Technology

Spotify needs us

Spotify needs us

Spotify – the most important music streaming service in the world, which is about to go public on the New York stock exchange – has had a problem for years: being able to properly catalog and organize all the music it allows access to. It can't do it right because it's too much, but it needs to do it for two reasons: to improve the experience of its users and to avoid that the wrong cataloging of a song leads to lawsuits by those who have the rights. On March 12, Spotify then opened Line-In, a service that allows all users to add missing data on songs, records and artists.

Spotify explained that Line-In is “a tool created to allow loyal fans and music lovers to suggest changes to Spotify music information”; the service also serves “to understand how Spotify listeners interpret music, to offer a better experience to listeners and artists”.

The possible suggestions concern a variety of information: any pseudonyms of an artist, his country of origin, the role of a musician in a band, the musical genres of the songs, the mood they generate and any tags to explain them better. It is also possible to specify the words by which certain songs are known, to help those who should look for them with the wrong title: “Volare” instead of “In the blue painted blue”, for example. This information in jargon is called metadata and is what, for example, helps to decide which songs to put in the automatic playlists generated by Spotify. You cannot change “sensitive” information such as the artist name and the titles of discs and songs.

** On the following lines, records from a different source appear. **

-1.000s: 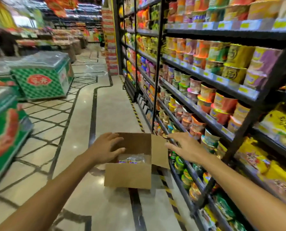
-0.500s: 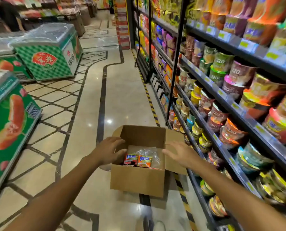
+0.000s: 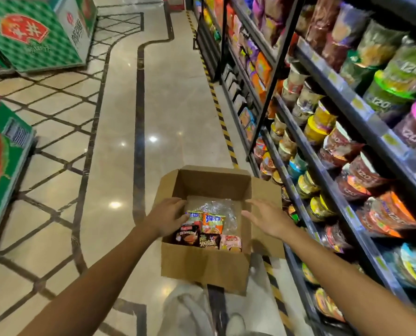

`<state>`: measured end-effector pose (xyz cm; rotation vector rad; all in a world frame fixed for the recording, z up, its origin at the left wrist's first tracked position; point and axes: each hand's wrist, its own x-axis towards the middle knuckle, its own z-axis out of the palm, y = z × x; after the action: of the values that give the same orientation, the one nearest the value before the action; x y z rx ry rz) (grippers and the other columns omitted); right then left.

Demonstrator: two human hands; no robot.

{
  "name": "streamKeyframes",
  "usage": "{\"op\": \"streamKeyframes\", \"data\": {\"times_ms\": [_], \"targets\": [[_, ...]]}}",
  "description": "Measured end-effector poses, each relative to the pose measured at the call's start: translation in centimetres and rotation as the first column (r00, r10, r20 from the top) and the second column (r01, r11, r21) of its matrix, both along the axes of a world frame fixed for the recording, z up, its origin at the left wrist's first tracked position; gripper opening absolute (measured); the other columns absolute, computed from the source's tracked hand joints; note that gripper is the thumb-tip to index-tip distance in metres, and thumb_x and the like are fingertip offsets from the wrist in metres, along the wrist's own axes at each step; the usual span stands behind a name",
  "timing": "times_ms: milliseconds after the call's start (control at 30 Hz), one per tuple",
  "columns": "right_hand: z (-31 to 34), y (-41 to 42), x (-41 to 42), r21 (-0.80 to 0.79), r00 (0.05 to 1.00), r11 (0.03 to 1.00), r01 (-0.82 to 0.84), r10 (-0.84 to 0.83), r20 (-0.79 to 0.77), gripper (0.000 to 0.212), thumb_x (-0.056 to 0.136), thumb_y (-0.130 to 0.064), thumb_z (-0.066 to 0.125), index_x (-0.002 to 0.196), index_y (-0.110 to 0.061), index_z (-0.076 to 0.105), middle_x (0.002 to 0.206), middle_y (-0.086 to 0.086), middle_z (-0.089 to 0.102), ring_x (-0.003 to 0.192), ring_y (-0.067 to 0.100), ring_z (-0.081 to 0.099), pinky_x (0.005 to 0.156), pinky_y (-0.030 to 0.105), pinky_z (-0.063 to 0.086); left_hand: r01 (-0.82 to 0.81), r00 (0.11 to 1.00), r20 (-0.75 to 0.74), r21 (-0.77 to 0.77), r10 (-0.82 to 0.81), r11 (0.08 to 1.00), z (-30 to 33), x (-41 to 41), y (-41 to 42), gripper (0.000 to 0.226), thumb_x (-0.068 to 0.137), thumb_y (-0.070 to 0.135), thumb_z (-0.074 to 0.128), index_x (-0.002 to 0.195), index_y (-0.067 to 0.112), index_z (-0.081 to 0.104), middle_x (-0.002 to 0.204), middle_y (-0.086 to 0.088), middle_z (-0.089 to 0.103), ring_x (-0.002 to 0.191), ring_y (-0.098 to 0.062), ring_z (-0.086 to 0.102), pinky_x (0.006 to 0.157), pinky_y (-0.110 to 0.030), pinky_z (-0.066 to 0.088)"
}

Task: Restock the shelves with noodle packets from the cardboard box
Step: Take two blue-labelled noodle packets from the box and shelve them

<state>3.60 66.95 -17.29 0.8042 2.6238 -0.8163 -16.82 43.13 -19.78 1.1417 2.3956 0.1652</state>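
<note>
An open cardboard box [image 3: 202,270] stands on the floor beside the shelves [image 3: 328,180]. Several noodle packets [image 3: 208,229] lie in it, orange, dark and pink, with crumpled clear plastic [image 3: 216,207] behind them. My left hand [image 3: 168,215] reaches over the box's left wall, fingers apart, fingertips at the leftmost packets. My right hand [image 3: 266,218] hovers open over the box's right side, touching nothing. The shelves on the right hold rows of cup and bowl noodles.
Green chest freezers [image 3: 32,32] stand across the aisle on the left, another [image 3: 0,156] nearer. A yellow-black stripe [image 3: 220,112] runs along the shelf base. My legs and a shoe [image 3: 235,323] show below the box. The polished tiled aisle stretches ahead.
The view has tilted down and closer to the box. Both hands have dropped lower into the box, the left now at the packets; more packets are visible.
</note>
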Motion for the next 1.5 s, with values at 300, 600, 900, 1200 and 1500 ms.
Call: {"op": "streamKeyframes", "data": {"times_ms": [300, 600, 900, 1200, 1500], "targets": [[-15.0, 3.3, -9.8, -0.112, 0.957, 0.961, 0.251, -0.229, 0.181, 0.049, 0.097, -0.044, 0.057, 0.142, -0.023, 0.051, 0.140, 0.006, 0.057, 0.128, 0.027, 0.052, 0.104, 0.038, 0.042, 0.074, 0.987, 0.151, -0.076, -0.062, 0.994, -15.5, -11.7, 5.8, 0.054, 0.100, 0.049, 0.045, 0.145, 0.021, 0.043, 0.149, -0.005, 0.046, 0.137, -0.024, 0.040, 0.113, -0.037, 0.034], [-39.7, 6.3, -14.4, -0.198, 0.943, 0.932, 0.303, -0.264, 0.201, 0.050, 0.096, -0.052, 0.054, 0.143, -0.036, 0.046, 0.140, -0.007, 0.056, 0.128, 0.015, 0.052, 0.096, 0.028, 0.044, -0.007, 0.959, 0.279, -0.180, 0.058, 0.984, -39.9, -18.0, 8.7, 0.057, 0.099, 0.039, 0.052, 0.151, 0.022, 0.034, 0.153, 0.001, 0.038, 0.139, -0.020, 0.034, 0.114, -0.035, 0.033], [-64.0, 6.5, -15.4, -0.245, 0.966, 0.950, 0.194, -0.141, 0.218, 0.049, 0.097, -0.041, 0.058, 0.143, -0.025, 0.047, 0.140, -0.005, 0.054, 0.132, 0.012, 0.046, 0.104, 0.022, 0.034, -0.112, 0.903, 0.356, -0.349, 0.242, 0.930, -63.7, -19.9, 11.6, 0.063, 0.101, 0.035, 0.050, 0.155, 0.017, 0.022, 0.159, -0.009, 0.026, 0.146, -0.028, 0.023, 0.117, -0.039, 0.024], [-78.0, 5.5, -16.1, -0.310, 0.955, 0.923, 0.228, -0.150, 0.255, 0.052, 0.096, -0.045, 0.056, 0.145, -0.031, 0.044, 0.137, -0.002, 0.057, 0.125, 0.017, 0.052, 0.104, 0.028, 0.041, -0.428, 0.770, 0.244, -0.489, 0.590, 0.760, -79.2, -21.5, 11.5, 0.059, 0.095, 0.043, 0.057, 0.136, 0.004, 0.039, 0.133, -0.021, 0.054, 0.120, -0.039, 0.054, 0.098, -0.040, 0.046], [-81.5, 4.9, -14.5, -0.326, 0.930, 0.883, 0.336, -0.257, 0.263, 0.054, 0.093, -0.042, 0.061, 0.144, -0.033, 0.045, 0.138, -0.009, 0.057, 0.130, 0.012, 0.052, 0.108, 0.035, 0.044, -0.562, 0.582, 0.262, -0.555, 0.770, 0.614, -83.8, -21.0, 12.2, 0.085, 0.086, 0.038, 0.074, 0.144, 0.000, 0.025, 0.140, -0.019, 0.051, 0.126, -0.036, 0.052, 0.102, -0.037, 0.042]]}}
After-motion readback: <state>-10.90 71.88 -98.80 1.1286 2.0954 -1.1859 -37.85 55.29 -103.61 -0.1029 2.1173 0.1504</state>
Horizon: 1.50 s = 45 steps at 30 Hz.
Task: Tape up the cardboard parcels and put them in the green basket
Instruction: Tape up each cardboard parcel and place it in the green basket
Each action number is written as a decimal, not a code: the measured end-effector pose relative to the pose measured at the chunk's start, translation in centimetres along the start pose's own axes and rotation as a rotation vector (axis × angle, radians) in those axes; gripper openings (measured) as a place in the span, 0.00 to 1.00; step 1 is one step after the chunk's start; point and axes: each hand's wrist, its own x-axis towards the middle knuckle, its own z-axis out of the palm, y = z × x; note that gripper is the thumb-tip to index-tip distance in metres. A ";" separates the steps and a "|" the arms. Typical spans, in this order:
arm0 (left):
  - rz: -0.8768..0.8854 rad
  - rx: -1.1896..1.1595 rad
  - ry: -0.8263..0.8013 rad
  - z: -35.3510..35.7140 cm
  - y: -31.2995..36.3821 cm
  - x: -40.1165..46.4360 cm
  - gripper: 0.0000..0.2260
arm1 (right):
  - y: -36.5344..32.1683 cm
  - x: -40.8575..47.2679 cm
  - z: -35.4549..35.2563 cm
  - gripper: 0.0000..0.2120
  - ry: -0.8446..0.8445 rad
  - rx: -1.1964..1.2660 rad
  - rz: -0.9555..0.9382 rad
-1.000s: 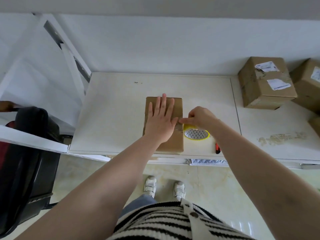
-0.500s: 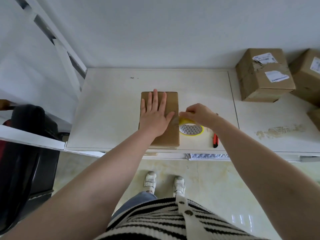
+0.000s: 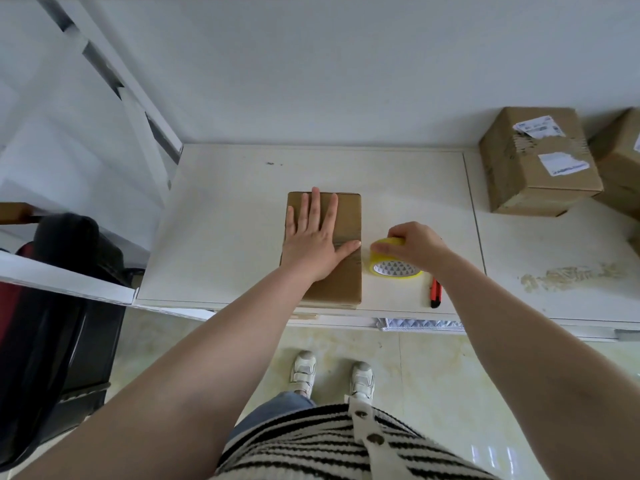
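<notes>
A flat brown cardboard parcel [image 3: 346,216] lies near the front edge of the white table [image 3: 225,220]. My left hand [image 3: 313,237] presses flat on the parcel, fingers straight and thumb stretched toward its right edge. Just right of the parcel, my right hand [image 3: 415,245] grips a yellow roll of tape [image 3: 393,263] from above. A strip of tape seems to run from the roll onto the parcel by my left thumb, but it is hard to make out. No green basket is in view.
A red utility knife [image 3: 435,293] lies on the table right of the tape roll. Bigger labelled cardboard boxes [image 3: 536,161] stand at the back right. A black chair [image 3: 52,306] is on the left, beside a white frame. My feet are on the tiled floor below.
My right hand with the tape roll has moved to the right, away from the parcel's edge. My left hand stays pressed flat on the parcel.
</notes>
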 end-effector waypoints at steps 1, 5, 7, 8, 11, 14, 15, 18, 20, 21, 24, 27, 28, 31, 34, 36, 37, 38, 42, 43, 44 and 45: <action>0.002 0.001 -0.003 0.0 0.0 0.0 0.41 | -0.2 0.1 -0.2 0.21 -0.008 -0.011 -0.001; 0.003 -0.002 -0.015 -0.2 0.1 -0.1 0.41 | -0.2 0.0 -0.2 0.19 -0.026 0.055 0.028; 0.001 -0.004 -0.016 -0.2 0.1 0.0 0.41 | 0.7 -0.6 0.2 0.18 0.098 0.201 0.071; 0.001 0.000 -0.018 -0.2 0.1 0.0 0.41 | 1.4 -1.1 0.5 0.18 0.207 0.232 0.117; 0.000 0.014 -0.022 -0.2 0.2 0.1 0.41 | 3.9 -2.8 1.2 0.15 0.413 0.089 0.403; 0.000 0.012 -0.026 -0.2 0.2 0.1 0.41 | 5.1 -3.6 2.3 0.20 0.307 -0.020 0.552; 0.001 0.009 -0.025 -0.2 0.2 0.1 0.41 | 5.1 -3.5 2.5 0.19 0.299 0.004 0.565; 0.001 0.008 -0.023 -0.2 0.2 0.1 0.41 | 5.1 -3.3 2.5 0.17 0.330 0.188 0.606; -0.001 0.011 -0.029 -0.2 0.2 0.0 0.41 | 5.0 -3.2 1.8 0.14 0.311 0.225 0.597; -0.003 0.015 -0.032 -0.2 0.2 -0.1 0.41 | 4.7 -3.1 1.3 0.11 0.321 0.235 0.572; -0.008 0.018 -0.018 -0.1 0.2 0.0 0.41 | 2.5 -2.8 -1.4 0.07 0.474 0.334 0.432; 0.004 -0.008 -0.007 -0.3 0.2 -0.1 0.41 | -1.7 -2.1 -3.9 0.08 0.569 0.473 0.230; 0.012 -0.013 0.002 -0.3 0.2 -0.2 0.41 | -3.3 -2.0 -4.1 0.09 0.510 0.586 0.158; 0.024 -0.016 0.018 -0.4 0.2 -0.4 0.41 | -7.1 -2.3 -2.6 0.16 0.229 0.770 0.062; 0.013 -0.017 0.015 -0.6 0.2 -0.5 0.41 | -8.0 -2.7 -0.1 0.19 0.106 0.666 0.135; 0.008 -0.011 0.006 -0.7 0.1 -0.4 0.41 | -7.3 -2.9 0.9 0.22 0.128 0.575 0.202; 0.005 -0.004 0.010 -0.7 -0.1 -0.4 0.41 | -6.7 -3.0 1.1 0.22 0.146 0.568 0.222; 0.004 -0.001 0.017 -0.7 -0.2 -0.4 0.41 | -6.3 -3.2 1.1 0.21 0.155 0.584 0.230; 0.011 -0.031 0.030 -0.8 -0.6 -0.5 0.41 | -5.6 -4.1 0.8 0.17 0.108 0.577 0.185; 0.010 -0.034 0.033 -0.7 -0.6 -0.6 0.42 | -5.4 -4.3 0.7 0.16 0.101 0.561 0.177; 0.010 -0.033 0.036 -0.7 -0.6 -0.6 0.42 | -5.2 -4.4 0.7 0.15 0.099 0.560 0.170; 0.011 -0.029 0.037 -0.7 -0.6 -0.5 0.42 | -4.9 -4.5 0.7 0.14 0.100 0.572 0.159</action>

To access Line-In just be subscribed to Spotify (even the free version) and, using the desktop version, click on the three dots next to each song. From there you have to then click on “Propose change”. This opens the Line-In web page, which allows you to change the data on the song you were listening to or all the others on which you have something to say.

Line-In is Spotify's first “crowdsourcing” initiative: it means it's the first time it has asked so many millions of people to make a free contribution to improve their system. It is the principle by which Wikipedia exists, in short. As Amy X. Wang wrote on Quartz, it is convenient because Spotify gets an edge without spending anything and at the same time manages to make users feel part of a community and that those more experienced of a genre (perhaps regional and niche) feel useful and willing to contribute.

Before being open to all users, the service was tested on a limited number last fall. Now that the service is open to everyone, Wang writes, it remains to understand how the proposed changes suggested by users will be handled. Spotify said all of the proposals will be scrutinized by some of its employees, but did not go into further details.